● **MATERIAL PROVIDED**

--*--

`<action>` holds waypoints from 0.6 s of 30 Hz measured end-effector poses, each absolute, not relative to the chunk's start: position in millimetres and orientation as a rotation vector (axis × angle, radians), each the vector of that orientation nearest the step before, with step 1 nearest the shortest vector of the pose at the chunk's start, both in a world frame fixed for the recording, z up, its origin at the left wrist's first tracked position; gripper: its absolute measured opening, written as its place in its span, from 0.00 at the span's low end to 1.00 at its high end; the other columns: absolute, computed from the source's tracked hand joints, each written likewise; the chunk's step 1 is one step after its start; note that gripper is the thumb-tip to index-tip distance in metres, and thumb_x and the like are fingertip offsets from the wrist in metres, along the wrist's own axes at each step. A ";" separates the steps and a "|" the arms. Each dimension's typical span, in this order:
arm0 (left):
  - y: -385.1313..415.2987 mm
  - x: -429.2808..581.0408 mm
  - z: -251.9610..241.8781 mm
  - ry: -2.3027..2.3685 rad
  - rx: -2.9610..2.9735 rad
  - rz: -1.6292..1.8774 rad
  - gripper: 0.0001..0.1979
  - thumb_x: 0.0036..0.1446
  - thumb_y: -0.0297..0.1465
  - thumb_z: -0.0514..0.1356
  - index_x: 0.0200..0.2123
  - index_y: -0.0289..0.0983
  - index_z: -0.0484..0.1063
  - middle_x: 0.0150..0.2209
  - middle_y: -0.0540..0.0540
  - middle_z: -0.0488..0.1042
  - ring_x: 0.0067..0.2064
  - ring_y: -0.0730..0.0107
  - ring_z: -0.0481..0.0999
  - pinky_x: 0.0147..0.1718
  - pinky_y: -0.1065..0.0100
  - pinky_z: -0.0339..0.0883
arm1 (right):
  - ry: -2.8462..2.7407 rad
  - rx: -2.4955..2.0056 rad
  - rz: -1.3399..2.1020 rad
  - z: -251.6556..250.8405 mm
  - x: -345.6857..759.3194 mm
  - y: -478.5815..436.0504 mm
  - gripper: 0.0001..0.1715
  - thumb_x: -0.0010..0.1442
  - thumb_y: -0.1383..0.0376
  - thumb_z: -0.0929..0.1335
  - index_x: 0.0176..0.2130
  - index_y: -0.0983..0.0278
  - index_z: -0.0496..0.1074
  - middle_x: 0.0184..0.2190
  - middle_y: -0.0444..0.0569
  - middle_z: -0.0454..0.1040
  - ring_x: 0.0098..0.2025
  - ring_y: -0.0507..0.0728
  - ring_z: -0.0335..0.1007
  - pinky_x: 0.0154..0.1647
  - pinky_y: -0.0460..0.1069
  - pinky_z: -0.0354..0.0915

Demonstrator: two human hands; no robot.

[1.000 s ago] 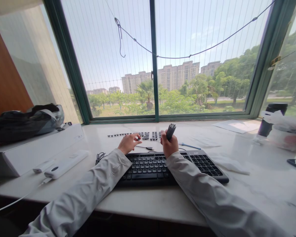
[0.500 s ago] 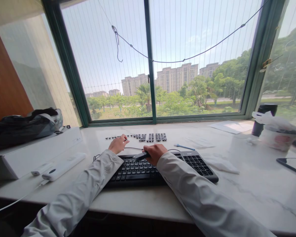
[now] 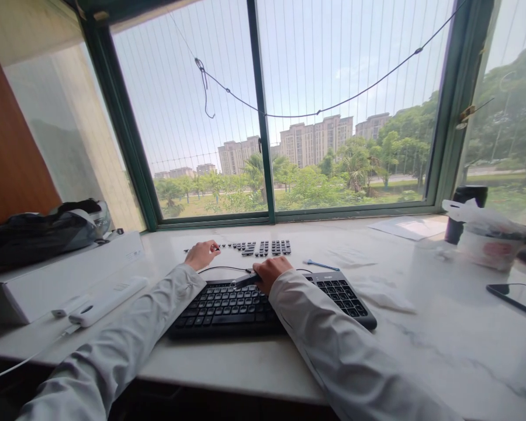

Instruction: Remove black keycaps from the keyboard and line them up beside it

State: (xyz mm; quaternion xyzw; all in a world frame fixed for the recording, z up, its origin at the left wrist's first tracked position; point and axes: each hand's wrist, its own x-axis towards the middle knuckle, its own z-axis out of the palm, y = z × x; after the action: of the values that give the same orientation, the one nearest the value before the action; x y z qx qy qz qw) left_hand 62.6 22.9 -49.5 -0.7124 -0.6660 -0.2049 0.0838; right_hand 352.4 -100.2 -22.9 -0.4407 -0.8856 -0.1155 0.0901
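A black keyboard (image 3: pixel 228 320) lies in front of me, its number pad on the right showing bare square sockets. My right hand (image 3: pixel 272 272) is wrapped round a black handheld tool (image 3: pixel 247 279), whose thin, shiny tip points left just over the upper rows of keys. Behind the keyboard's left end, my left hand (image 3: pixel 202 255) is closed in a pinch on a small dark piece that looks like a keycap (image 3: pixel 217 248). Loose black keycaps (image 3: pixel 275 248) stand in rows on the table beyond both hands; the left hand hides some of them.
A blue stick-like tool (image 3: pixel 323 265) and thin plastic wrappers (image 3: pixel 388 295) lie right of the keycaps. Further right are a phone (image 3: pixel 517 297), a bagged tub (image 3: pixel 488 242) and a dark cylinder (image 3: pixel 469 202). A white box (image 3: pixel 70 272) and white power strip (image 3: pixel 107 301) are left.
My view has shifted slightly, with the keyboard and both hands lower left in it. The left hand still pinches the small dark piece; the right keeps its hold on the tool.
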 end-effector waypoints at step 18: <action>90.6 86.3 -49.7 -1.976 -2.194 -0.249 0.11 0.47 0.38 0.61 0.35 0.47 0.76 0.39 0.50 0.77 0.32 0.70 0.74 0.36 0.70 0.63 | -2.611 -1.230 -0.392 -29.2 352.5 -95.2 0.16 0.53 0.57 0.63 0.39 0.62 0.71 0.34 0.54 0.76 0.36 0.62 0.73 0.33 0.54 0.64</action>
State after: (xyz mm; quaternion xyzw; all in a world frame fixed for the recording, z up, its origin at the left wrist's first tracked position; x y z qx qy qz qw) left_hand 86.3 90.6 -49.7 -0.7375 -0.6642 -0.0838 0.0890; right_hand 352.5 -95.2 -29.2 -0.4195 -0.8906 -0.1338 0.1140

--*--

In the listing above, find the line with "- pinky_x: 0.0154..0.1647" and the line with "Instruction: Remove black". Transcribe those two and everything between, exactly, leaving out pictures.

  - pinky_x: 0.0154..0.1647
  - pinky_y: -0.0460..0.1069
  - pinky_z: -0.0354..0.0915

Demonstrator: two human hands; no robot.

[1.000 s ago] 
[0.500 s ago] 
[now] 

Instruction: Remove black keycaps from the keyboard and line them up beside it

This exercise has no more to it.